Beneath this line is the data. Output exactly the lines from the line with "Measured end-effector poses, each" to the line with "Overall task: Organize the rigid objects", both ends included, and nothing more.

• Items from a dataset
===============

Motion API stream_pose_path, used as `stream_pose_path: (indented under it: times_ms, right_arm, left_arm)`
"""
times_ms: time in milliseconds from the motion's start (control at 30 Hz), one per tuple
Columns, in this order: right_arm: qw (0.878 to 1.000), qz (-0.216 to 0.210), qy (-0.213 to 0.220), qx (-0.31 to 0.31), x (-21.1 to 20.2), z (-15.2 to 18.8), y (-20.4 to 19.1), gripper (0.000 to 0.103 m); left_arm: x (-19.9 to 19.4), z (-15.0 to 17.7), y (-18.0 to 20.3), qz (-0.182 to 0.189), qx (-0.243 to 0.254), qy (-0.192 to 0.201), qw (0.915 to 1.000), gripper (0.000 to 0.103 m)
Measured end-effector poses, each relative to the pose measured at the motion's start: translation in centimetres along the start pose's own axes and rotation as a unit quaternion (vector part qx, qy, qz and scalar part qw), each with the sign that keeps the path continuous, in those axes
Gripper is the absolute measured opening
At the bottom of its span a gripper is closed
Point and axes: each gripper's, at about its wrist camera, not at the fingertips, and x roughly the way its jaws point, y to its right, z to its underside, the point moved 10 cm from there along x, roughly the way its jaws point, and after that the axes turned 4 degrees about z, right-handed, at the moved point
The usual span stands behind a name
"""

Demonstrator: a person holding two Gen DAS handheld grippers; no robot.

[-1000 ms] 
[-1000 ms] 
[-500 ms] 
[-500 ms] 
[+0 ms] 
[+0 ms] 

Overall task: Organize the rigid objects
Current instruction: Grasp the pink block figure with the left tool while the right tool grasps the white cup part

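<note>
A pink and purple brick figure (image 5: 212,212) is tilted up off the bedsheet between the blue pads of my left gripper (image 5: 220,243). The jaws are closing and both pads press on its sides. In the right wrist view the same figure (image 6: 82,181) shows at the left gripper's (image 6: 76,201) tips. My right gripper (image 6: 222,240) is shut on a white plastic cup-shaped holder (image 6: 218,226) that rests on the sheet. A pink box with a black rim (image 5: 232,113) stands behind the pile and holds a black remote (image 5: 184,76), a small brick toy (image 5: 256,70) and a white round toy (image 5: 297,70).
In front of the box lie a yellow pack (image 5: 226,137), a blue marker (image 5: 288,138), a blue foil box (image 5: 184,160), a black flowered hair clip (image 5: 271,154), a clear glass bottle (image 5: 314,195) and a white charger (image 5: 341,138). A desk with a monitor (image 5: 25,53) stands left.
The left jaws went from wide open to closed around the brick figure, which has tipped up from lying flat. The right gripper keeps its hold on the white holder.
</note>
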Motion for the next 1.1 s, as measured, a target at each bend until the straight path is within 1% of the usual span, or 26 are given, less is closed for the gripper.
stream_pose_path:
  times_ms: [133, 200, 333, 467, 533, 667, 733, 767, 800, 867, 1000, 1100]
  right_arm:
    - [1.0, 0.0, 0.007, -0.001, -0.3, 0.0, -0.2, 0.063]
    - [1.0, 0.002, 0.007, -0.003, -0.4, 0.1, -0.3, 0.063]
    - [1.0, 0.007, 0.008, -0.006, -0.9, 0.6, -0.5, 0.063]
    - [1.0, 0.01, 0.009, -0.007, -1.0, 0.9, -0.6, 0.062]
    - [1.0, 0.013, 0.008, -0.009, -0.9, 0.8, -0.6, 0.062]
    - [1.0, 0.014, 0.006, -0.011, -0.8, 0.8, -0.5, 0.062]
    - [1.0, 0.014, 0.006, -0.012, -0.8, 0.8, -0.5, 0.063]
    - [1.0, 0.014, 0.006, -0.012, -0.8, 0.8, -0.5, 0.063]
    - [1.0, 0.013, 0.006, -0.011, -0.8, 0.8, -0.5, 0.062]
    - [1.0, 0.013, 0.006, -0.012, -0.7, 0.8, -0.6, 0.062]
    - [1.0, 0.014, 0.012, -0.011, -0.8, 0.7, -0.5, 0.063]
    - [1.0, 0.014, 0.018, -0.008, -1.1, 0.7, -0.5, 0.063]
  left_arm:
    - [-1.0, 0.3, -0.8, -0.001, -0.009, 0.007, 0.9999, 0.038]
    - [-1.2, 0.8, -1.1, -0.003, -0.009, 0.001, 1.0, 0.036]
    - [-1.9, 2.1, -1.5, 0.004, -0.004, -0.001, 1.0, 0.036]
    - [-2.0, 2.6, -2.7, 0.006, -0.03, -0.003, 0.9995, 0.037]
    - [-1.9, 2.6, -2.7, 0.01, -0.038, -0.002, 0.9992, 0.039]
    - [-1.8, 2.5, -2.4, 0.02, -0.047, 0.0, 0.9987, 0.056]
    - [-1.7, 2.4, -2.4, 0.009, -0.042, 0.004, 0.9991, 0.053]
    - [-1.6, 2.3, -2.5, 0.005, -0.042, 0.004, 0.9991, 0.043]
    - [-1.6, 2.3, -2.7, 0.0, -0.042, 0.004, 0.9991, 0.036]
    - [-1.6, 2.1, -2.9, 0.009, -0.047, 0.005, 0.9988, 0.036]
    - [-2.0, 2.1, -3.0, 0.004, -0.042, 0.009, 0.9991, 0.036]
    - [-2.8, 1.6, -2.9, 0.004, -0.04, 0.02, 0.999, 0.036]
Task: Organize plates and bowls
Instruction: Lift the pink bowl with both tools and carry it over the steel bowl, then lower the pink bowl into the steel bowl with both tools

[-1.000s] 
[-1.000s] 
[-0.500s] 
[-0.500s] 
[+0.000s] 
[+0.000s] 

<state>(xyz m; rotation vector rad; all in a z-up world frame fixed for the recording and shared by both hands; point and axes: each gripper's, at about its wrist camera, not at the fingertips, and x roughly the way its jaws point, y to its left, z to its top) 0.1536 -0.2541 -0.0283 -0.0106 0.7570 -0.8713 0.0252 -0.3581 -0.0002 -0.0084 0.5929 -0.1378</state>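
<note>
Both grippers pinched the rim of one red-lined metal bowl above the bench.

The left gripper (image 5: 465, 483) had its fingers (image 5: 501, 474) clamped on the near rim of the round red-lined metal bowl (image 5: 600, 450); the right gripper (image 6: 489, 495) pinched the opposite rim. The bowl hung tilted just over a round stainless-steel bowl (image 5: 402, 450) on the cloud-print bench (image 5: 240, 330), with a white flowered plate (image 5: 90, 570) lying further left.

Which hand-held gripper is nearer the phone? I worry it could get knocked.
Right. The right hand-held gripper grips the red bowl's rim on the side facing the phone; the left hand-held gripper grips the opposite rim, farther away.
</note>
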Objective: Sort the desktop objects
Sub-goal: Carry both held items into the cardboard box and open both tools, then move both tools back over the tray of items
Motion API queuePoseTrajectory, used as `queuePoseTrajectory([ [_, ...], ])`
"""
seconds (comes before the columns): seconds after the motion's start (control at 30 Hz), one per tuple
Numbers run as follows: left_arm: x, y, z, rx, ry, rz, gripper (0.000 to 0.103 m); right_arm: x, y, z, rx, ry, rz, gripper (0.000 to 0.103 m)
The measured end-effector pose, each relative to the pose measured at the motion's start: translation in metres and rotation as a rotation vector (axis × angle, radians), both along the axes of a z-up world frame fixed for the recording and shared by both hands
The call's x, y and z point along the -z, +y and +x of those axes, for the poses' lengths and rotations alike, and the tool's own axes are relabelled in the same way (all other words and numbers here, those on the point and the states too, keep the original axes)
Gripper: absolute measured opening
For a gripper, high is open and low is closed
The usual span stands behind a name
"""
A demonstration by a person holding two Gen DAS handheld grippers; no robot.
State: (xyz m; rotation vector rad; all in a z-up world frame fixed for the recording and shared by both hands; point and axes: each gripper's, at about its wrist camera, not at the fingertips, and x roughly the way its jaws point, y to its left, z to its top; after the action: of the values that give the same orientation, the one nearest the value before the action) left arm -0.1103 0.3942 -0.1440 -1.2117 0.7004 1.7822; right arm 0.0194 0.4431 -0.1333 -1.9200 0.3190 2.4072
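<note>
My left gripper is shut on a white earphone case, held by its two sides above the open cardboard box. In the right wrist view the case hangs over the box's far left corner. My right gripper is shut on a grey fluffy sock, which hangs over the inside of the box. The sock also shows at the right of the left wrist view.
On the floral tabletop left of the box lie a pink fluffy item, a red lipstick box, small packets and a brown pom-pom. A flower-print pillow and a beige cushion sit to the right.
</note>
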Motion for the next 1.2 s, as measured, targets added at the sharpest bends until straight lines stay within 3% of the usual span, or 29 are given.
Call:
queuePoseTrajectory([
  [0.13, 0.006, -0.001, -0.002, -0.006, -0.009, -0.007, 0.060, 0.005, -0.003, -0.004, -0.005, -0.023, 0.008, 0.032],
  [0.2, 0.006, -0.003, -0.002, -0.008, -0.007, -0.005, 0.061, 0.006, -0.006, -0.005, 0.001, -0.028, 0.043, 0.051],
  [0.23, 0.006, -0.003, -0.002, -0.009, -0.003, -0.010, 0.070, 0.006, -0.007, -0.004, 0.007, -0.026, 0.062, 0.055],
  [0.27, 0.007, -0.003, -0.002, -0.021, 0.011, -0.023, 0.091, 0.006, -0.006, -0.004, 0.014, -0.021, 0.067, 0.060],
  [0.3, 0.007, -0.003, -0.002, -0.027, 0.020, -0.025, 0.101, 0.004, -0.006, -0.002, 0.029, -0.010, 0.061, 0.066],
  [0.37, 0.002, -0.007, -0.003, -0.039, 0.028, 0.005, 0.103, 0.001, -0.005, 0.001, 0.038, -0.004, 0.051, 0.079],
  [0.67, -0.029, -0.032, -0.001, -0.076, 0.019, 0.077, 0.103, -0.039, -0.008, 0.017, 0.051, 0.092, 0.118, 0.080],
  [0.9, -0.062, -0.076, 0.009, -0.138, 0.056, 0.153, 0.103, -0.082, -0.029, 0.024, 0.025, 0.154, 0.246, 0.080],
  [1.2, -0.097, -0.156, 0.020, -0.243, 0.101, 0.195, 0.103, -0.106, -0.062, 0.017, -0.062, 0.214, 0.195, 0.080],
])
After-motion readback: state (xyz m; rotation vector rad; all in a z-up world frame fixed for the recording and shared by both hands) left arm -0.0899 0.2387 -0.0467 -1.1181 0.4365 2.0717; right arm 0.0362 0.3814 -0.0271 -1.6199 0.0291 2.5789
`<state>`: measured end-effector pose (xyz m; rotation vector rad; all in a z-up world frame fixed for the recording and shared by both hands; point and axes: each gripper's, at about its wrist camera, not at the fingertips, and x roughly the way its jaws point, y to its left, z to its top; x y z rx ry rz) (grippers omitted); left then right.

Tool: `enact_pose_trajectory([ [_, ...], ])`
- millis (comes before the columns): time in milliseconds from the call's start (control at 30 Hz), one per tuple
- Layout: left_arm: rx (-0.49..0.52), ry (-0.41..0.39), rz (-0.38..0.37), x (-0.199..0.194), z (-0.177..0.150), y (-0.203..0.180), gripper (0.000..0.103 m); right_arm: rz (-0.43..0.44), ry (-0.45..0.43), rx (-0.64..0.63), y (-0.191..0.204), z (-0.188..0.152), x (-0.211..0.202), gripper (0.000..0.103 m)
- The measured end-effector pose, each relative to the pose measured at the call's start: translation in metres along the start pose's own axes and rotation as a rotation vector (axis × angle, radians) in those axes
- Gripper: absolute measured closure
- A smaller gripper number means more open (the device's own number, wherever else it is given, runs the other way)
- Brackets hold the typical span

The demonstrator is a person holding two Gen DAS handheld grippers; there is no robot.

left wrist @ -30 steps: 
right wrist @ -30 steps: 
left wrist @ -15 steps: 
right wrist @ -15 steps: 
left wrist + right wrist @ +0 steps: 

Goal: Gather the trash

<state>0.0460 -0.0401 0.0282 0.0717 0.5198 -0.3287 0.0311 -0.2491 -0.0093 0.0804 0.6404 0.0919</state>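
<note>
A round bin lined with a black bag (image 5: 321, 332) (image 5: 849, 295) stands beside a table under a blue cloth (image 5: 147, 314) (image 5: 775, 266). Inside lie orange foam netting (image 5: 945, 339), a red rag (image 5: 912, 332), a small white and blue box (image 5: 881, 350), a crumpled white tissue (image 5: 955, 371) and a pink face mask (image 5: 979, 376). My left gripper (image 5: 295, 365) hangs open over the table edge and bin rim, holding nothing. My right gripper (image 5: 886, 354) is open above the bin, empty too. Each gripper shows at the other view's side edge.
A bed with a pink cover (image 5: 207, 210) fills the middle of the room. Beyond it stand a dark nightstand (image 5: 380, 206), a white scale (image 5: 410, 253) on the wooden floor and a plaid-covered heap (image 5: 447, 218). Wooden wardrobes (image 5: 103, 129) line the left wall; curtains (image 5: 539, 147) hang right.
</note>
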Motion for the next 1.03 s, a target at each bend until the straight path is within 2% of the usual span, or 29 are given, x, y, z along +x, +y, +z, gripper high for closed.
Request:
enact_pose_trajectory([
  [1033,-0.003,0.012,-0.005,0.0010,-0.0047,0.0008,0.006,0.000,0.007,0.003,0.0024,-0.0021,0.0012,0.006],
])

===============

• Reply to the exercise
Measured end-effector poses, each relative to the pose measured at the motion's start: translation in centimetres along the start pose's own axes and rotation as a unit quaternion (vector part qx, qy, qz and scalar part qw), each with the sign that keeps the path continuous, in those axes
Gripper is the absolute measured opening
At the bottom of its span a gripper is closed
Point and axes: each gripper's, at about its wrist camera, not at the fingertips, and x roughly the way its jaws point, y to its right, z to its underside, the point moved 10 cm from there along x, roughly the way its jaws point, and after that the axes turned 4 degrees about z, right-handed, at the moved point
The usual span stands behind a name
"""

Demonstrator: a person holding two Gen DAS handheld grippers; no robot.

[-1000 ms] 
[-1000 ms] 
[-500 ms] 
[-500 ms] 
[+0 ms] 
[+0 ms] 

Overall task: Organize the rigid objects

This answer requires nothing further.